= Beginning of Section =
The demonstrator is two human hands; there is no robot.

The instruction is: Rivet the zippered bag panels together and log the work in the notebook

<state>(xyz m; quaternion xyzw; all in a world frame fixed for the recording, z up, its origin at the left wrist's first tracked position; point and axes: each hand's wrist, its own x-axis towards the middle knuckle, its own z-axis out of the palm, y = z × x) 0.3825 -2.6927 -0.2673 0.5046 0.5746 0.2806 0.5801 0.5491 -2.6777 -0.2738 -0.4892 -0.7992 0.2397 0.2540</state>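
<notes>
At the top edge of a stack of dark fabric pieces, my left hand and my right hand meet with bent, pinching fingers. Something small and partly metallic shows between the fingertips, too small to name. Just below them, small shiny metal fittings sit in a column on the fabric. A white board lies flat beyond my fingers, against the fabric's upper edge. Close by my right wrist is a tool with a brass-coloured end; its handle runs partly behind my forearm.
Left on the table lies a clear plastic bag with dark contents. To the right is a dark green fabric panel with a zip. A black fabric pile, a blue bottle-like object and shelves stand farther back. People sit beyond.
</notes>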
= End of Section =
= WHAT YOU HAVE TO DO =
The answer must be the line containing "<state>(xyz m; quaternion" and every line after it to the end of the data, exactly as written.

= EXERCISE SOLUTION =
<state>(xyz m; quaternion xyzw; all in a world frame fixed for the recording, z up, its origin at the left wrist's first tracked position; point and axes: each hand's wrist, its own x-axis towards the middle knuckle, its own z-axis out of the palm, y = z × x) 0.3825 -2.6927 -0.2673 0.5046 0.5746 0.2806 0.5801 0.5491 -2.6777 -0.2738 -0.4892 -0.7992 0.2397 0.2540</state>
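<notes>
At the top edge of a stack of dark fabric pieces, my left hand and my right hand meet with bent, pinching fingers. Something small and partly metallic shows between the fingertips, too small to name. Just below them, small shiny metal fittings sit in a column on the fabric. A white board lies flat beyond my fingers, against the fabric's upper edge. Close by my right wrist is a tool with a brass-coloured end; its handle runs partly behind my forearm.
Left on the table lies a clear plastic bag with dark contents. To the right is a dark green fabric panel with a zip. A black fabric pile, a blue bottle-like object and shelves stand farther back. People sit beyond.
</notes>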

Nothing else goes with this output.